Information from the National Library of Medicine

Choosing to participate in a study is an important personal decision. Talk with your doctor and family members or friends about deciding to join a study. To learn more about this study, you or your doctor may contact the study research staff using the contacts provided below. For general information, Learn About Clinical Studies.


Ages Eligible for Study:   18 Years and older   (Adult, Older Adult)
Sexes Eligible for Study:   All
Accepts Healthy Volunteers:   No
Criteria

Inclusion Criteria:

  • Has a documented new diagnosis of SCLC by histology or cytology from brushing, washing, or needle aspiration of a defined lesion. Participants who do not have histology samples (defined as core or excisional biopsy, or resections) will need to undergo a new biopsy to provide a tissue sample.
  • Has extensive-stage disease defined as Stage IV (T any, N any, M 1a/b) by the American Joint Committee on Cancer (AJCC), Seventh Edition
  • Has ≥1 lesion that meets the criteria for measurable, as defined by RECIST 1.1, and is appropriate for selection as a target lesion, as determined by local site investigator/radiology assessment
  • Has provided archival tumor tissue sample or newly obtained core or excisional biopsy of a tumor lesion not previously irradiated
  • Has Eastern Cooperative Oncology Group (ECOG) Performance Status of 0 or 1
  • Has a life expectancy of ≥3 months
  • Has adequate organ function
  • Female and male participants of childbearing potential must be willing to use an adequate method of contraception, starting with the first dose of study treatment through 120 days after the last dose of study treatment and up to 180 days after last dose of chemotherapeutic agents

Exclusion Criteria:

  • Has received prior systemic therapy for the treatment of SCLC
  • Is currently participating and receiving study treatment or has participated in a study of an investigational agent and received study treatment or used an investigational device within 4 weeks of the first dose of treatment for another health-related problem
  • Is expected to require any other form of antineoplastic therapy for SCLC, including radiation therapy, while on study. (Prophylactic cranial irradiation will be possible for those participants with stable disease or better at the completion of the 4 cycles of chemotherapy with or without pembrolizumab.)
  • Has known central nervous system (ie, brain and/or spinal cord) metastases and/or carcinomatous meningitis.
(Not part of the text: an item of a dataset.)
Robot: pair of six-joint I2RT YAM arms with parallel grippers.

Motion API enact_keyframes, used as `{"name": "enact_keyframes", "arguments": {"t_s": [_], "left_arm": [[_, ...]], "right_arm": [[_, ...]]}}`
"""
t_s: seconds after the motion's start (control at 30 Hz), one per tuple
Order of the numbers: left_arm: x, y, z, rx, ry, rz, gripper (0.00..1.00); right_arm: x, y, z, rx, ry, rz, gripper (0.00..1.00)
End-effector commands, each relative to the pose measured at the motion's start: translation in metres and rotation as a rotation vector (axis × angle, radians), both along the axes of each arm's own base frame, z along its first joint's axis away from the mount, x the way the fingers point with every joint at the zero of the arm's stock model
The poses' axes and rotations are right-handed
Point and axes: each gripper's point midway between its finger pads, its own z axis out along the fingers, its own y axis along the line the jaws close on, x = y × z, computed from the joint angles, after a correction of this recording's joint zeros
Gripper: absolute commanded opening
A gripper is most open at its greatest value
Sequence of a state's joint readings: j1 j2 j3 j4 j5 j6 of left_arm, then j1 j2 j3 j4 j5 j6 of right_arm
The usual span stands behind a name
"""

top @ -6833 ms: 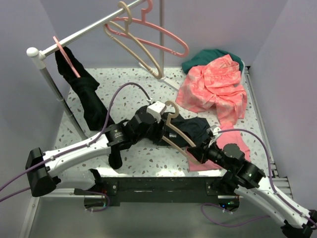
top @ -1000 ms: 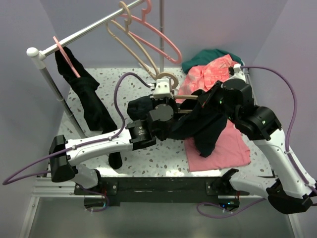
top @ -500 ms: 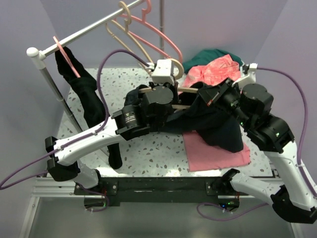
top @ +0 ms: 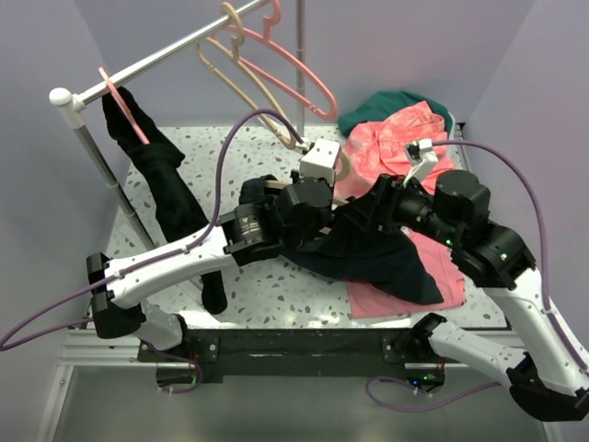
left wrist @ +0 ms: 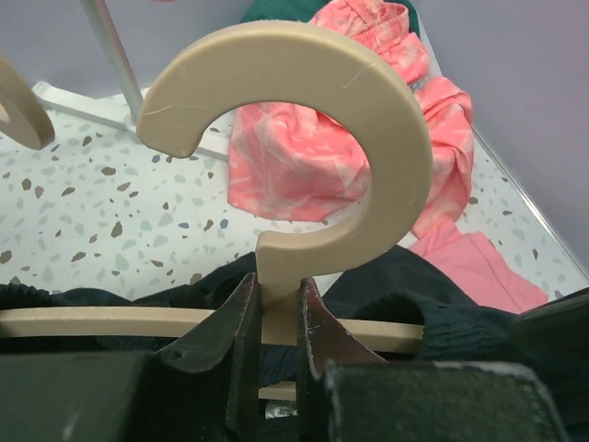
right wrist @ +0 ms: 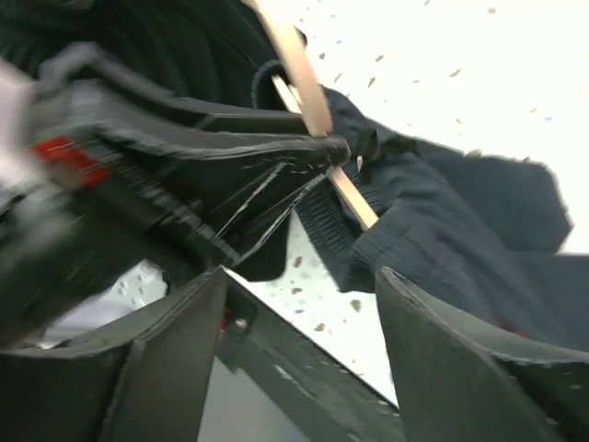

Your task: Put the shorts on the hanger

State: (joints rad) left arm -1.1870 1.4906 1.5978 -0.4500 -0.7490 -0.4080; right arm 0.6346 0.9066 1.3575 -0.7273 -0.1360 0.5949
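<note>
The beige hanger (left wrist: 368, 120) is held at the neck under its hook by my left gripper (left wrist: 276, 304), which is shut on it. In the top view that gripper (top: 328, 186) is at mid table with the hanger (top: 344, 169) raised. The dark navy shorts (top: 386, 258) hang over the hanger's bars and trail down to the right. In the right wrist view a hanger bar (right wrist: 299, 69) runs through the shorts (right wrist: 442, 221). My right gripper (right wrist: 299, 285) is open beside the cloth with nothing between its fingers; in the top view the right gripper (top: 366, 214) is just right of the left one.
A metal rail (top: 156, 63) crosses the back left, carrying a beige hanger (top: 248, 87), a pink hanger (top: 304, 78) and a long black garment (top: 161, 180). A folded pink cloth (top: 442, 276) lies under the shorts. Coral cloth (top: 396, 138) and teal cloth (top: 386, 103) lie at the back right.
My right gripper has opened and let go of the shorts. Both arms have come down and toward the middle, and the shorts now hang from the hanger.
</note>
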Motion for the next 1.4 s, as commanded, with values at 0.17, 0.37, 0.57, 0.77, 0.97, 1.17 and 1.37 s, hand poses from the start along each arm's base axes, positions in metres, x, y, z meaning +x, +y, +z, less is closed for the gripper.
{"name": "enact_keyframes", "arguments": {"t_s": [0.17,0.37,0.57,0.77,0.97,1.17,1.37], "left_arm": [[-0.024,0.036,0.035,-0.114,-0.042,-0.070,0.00],[-0.020,0.049,0.032,-0.091,-0.041,-0.038,0.00],[-0.018,0.052,0.028,-0.093,-0.044,-0.055,0.00],[-0.016,0.050,0.029,-0.086,-0.052,-0.061,0.00],[-0.013,0.046,0.026,-0.082,-0.049,-0.069,0.00],[-0.009,0.043,0.022,-0.084,-0.045,-0.074,0.00],[-0.006,0.040,0.019,-0.098,-0.035,-0.085,0.00]], "right_arm": [[-0.044,-0.050,-0.002,-0.268,-0.190,0.099,0.76],[-0.055,-0.046,-0.032,-0.351,-0.128,0.216,0.76],[-0.055,-0.041,-0.040,-0.377,-0.137,0.273,0.77],[-0.045,-0.030,-0.054,-0.393,-0.129,0.303,0.73],[-0.037,-0.009,-0.065,-0.383,-0.124,0.335,0.65],[-0.028,0.001,-0.079,-0.432,-0.101,0.324,0.53],[-0.023,-0.006,-0.080,-0.444,-0.137,0.280,0.08]]}}
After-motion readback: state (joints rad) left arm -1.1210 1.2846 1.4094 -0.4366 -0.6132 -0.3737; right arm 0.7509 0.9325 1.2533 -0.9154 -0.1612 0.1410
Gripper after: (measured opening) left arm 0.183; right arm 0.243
Participants with brain metastases may participate only if they satisfy all of the following:
  • Has completed treatment (eg, whole brain radiation treatment [WBRT], stereotactic radiosurgery, or equivalent) ≥14 days prior to the first dose of study treatment,
  • Has no evidence of new or enlarging brain metastases confirmed by post-treatment repeat brain imaging performed ≥3 weeks after pre-treatment brain imaging, and
  • Is neurologically stable without the need for steroids for ≥7 days before first dose of study treatment.
  • Has had major surgery within 3 weeks prior to receiving the first dose of study treatment or has not recovered adequately from toxicity and/or complications from an intervention prior to receiving the first dose of study treatment.
  • Has a history of (non-infectious) pneumonitis that required steroids or has current pneumonitis
  • Has a known history of interstitial lung disease
  • Has a known additional malignancy that is progressing or requires active treatment. Exceptions include early stage cancers (carcinoma in situ or Stage 1) treated with curative intent, basal cell carcinoma of the skin, squamous cell carcinoma of the skin, in situ cervical cancer, or in situ breast cancer that has undergone potentially curative therapy.
  • Has active autoimmune disease that has required systemic treatment in the past 2 years. Replacement therapy is not considered a form of systemic treatment.
  • Has a known history of, or active, neurologic paraneoplastic syndrome
  • Has clinically active diverticulitis, intra-abdominal abscess, gastrointestinal obstruction, and/or abdominal carcinomatosis
  • Has a history of a severe hypersensitivity reaction to treatment with another monoclonal antibody
  • Is taking chronic systemic steroids (in doses exceeding 10 mg daily of prednisone equivalent) within 7 days prior to the first dose of study treatment
  • Has a diagnosis of immunodeficiency or is receiving any form of immunosuppressive therapy within 7 days prior to the first dose of study treatment
  • Has received a live vaccine within 30 days prior to the first dose of study treatment
  • Has received prior therapy with an anti-programmed cell death protein-1 (anti-PD-1), anti-programmed cell death-ligand 1 (anti-PD-L1), or anti-programmed cell death-ligand 2 (anti-PD-L2) agent or with an agent directed to another co-inhibitory T-cell receptor (i.e., cytotoxic T-lymphocyte-associated protein 4 [CTLA-4], tumor necrosis factor receptor superfamily member 9 [TNFRSF9, OX-40, CD137]) or has previously participated in a Merck pembrolizumab (MK-3475) clinical trial
  • Has severe hypersensitivity (Grade ≥3) to pembrolizumab and/or any of its excipients
  • Has an active infection requiring systemic therapy
  • Has a known history of human immunodeficiency virus (HIV) infection
  • Has a known history of Hepatitis B or known active Hepatitis C virus infection
  • Has a known history of active TB (Bacillus Tuberculosis)
  • Has symptomatic ascites or pleural effusion. A participant who is clinically stable following treatment for these conditions (including therapeutic thoraco- or paracentesis) is eligible.
  • Is pregnant or breastfeeding, or expecting to conceive or father children within the projected duration of the study starting with the screening visit through 120 days after the last dose of study treatment through and up to 180 days after last dose of chemotherapeutic agents

Information from the National Library of Medicine

To learn more about this study, you or your doctor may contact the study research staff using the contact information provided by the sponsor.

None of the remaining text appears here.